[Records from a dataset]
☆ ☆ ☆ ☆ ☆ ☆ ☆
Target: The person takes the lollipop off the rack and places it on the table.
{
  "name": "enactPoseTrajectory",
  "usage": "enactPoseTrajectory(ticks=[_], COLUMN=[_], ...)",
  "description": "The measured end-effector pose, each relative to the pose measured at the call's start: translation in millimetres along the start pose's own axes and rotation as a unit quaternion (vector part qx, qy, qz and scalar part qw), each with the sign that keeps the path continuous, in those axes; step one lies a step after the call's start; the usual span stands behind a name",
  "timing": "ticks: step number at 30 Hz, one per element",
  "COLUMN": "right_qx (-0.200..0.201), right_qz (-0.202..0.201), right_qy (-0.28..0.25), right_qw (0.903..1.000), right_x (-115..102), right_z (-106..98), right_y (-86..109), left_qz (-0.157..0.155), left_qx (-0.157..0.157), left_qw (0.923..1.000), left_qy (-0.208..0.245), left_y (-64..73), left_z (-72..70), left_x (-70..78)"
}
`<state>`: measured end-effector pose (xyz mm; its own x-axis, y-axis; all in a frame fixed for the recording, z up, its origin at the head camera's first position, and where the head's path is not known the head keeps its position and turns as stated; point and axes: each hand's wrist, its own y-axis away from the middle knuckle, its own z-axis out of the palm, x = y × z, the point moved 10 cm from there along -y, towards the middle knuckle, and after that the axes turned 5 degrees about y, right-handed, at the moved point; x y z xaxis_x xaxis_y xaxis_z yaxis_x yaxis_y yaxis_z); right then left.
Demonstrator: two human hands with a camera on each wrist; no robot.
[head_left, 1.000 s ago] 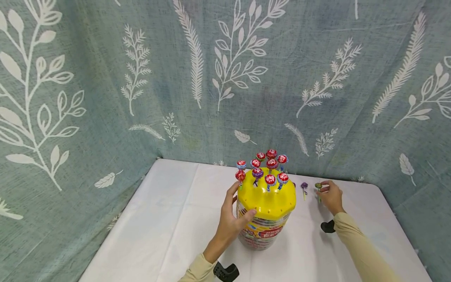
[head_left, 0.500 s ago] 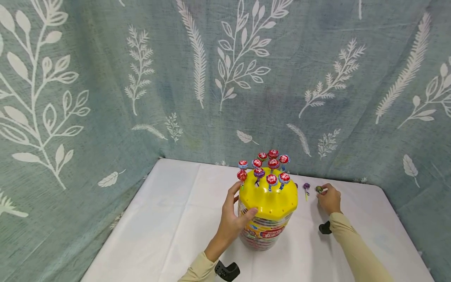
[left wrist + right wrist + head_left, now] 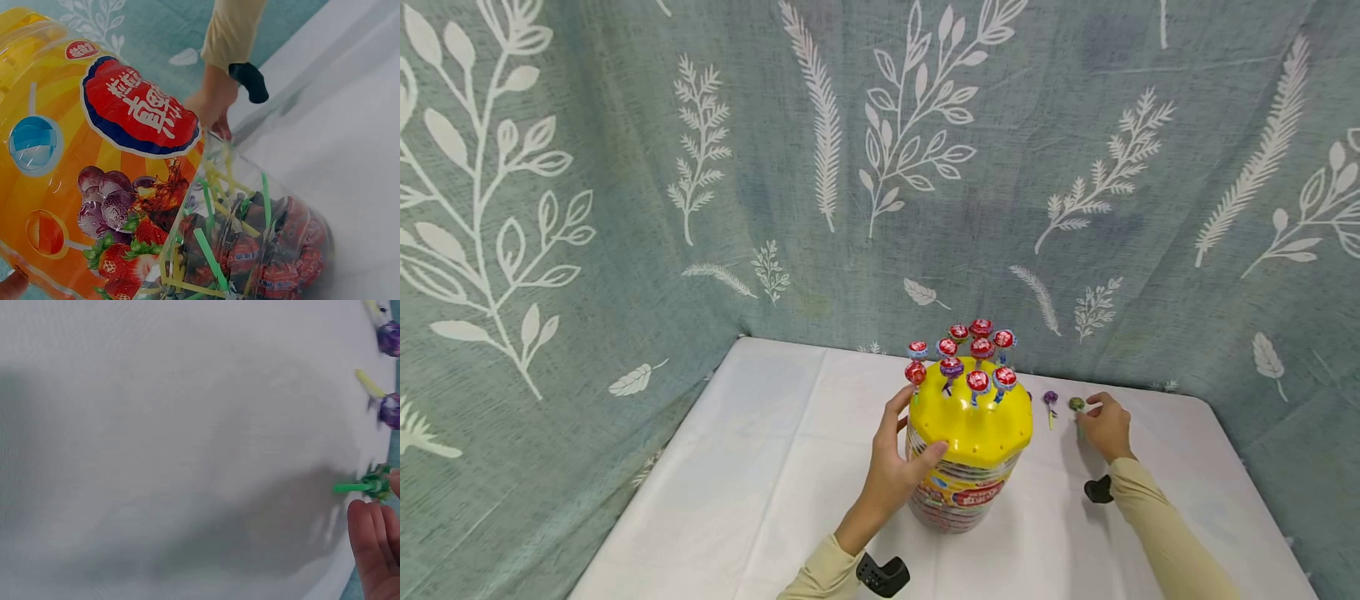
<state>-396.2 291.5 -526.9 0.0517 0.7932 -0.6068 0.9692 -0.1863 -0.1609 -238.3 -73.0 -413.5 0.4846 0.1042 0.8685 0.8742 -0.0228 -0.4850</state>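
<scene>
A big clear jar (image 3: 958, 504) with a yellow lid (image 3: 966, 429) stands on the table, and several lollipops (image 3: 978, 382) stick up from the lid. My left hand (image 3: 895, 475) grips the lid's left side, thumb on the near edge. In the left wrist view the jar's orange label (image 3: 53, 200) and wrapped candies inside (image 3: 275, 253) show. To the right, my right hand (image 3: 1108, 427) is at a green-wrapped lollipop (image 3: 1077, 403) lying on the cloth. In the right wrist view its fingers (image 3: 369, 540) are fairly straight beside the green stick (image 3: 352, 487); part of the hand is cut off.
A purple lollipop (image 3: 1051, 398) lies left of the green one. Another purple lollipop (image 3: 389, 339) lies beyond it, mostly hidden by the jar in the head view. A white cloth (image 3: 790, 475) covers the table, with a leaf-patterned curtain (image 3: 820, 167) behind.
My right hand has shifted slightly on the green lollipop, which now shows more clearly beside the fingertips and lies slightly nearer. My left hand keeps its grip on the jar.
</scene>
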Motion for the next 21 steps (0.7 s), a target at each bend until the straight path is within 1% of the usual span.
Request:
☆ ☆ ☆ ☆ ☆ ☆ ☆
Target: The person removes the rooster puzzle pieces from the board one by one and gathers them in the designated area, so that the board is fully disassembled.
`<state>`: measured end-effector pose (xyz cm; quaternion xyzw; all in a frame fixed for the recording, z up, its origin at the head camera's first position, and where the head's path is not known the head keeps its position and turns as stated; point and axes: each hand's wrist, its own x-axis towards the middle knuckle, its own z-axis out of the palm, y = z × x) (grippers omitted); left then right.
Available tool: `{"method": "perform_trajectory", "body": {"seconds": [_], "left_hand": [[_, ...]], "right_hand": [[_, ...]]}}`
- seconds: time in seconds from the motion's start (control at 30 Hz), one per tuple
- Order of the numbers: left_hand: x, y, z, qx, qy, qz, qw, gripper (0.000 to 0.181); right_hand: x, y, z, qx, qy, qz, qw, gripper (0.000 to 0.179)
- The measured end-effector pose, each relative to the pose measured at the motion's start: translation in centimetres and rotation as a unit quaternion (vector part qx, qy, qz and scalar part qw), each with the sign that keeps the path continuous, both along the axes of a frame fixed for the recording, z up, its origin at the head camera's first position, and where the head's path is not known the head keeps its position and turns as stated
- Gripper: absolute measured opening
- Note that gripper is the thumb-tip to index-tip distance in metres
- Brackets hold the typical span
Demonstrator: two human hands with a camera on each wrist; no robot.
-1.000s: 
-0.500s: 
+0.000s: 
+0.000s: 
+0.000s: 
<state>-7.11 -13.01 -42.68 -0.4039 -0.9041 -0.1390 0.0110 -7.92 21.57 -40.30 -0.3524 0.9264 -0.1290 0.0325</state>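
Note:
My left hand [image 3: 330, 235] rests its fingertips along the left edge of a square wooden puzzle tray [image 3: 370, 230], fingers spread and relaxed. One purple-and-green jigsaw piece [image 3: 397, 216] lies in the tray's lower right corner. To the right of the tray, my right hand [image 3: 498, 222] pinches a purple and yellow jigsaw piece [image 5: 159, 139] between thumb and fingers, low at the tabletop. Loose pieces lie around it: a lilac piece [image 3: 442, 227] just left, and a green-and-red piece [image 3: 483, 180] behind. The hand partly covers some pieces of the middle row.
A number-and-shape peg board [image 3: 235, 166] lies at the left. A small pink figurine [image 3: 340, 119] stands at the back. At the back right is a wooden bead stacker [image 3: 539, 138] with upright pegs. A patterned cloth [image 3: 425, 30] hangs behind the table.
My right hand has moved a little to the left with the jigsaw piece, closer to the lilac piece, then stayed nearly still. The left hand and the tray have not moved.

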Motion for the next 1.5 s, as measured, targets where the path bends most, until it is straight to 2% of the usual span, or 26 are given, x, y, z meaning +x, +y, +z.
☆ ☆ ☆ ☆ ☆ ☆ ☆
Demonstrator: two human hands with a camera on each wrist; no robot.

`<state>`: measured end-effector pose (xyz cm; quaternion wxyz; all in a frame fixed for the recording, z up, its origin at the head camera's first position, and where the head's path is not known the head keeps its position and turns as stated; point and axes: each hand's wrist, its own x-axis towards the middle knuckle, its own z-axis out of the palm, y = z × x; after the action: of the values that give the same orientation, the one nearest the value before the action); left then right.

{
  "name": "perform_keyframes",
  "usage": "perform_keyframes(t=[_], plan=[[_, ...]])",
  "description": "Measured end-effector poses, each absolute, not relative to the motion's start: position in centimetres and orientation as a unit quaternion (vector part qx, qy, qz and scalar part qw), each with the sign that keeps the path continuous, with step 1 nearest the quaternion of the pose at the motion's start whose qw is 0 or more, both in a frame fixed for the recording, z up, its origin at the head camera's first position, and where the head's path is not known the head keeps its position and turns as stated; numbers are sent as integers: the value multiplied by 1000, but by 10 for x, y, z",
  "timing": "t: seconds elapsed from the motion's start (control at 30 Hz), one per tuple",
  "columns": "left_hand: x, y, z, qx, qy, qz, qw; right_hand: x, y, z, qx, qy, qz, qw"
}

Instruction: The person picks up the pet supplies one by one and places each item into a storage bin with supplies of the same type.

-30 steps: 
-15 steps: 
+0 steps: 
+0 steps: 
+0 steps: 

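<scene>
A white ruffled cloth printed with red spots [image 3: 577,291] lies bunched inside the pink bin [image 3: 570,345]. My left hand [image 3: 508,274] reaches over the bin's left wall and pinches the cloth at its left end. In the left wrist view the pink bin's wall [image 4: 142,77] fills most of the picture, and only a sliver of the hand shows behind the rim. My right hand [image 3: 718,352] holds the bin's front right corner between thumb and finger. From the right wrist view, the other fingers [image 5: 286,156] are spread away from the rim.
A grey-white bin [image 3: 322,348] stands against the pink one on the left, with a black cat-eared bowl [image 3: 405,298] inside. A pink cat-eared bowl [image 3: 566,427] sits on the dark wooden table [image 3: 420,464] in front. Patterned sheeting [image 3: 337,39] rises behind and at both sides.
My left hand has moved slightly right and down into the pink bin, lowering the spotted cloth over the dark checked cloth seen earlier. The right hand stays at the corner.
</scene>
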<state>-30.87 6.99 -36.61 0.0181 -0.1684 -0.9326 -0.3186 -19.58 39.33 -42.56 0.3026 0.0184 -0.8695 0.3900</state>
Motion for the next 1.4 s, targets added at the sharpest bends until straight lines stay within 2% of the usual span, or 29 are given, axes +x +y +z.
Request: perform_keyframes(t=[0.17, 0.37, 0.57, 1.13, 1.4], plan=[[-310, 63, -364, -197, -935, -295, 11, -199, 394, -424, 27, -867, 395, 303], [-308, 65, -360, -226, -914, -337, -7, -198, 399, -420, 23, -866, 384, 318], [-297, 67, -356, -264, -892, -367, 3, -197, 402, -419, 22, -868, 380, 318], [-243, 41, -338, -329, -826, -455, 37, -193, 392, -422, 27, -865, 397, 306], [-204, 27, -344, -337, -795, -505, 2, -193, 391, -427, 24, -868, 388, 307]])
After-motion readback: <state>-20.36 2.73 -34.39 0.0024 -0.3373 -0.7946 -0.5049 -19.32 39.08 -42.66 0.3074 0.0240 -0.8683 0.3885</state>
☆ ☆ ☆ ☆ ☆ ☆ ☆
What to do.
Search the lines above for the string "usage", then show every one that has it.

Solution.
  "usage": "enactPoseTrajectory(ticks=[_], COLUMN=[_], ...)",
  "usage": "perform_keyframes(t=[_], plan=[[_, ...]])",

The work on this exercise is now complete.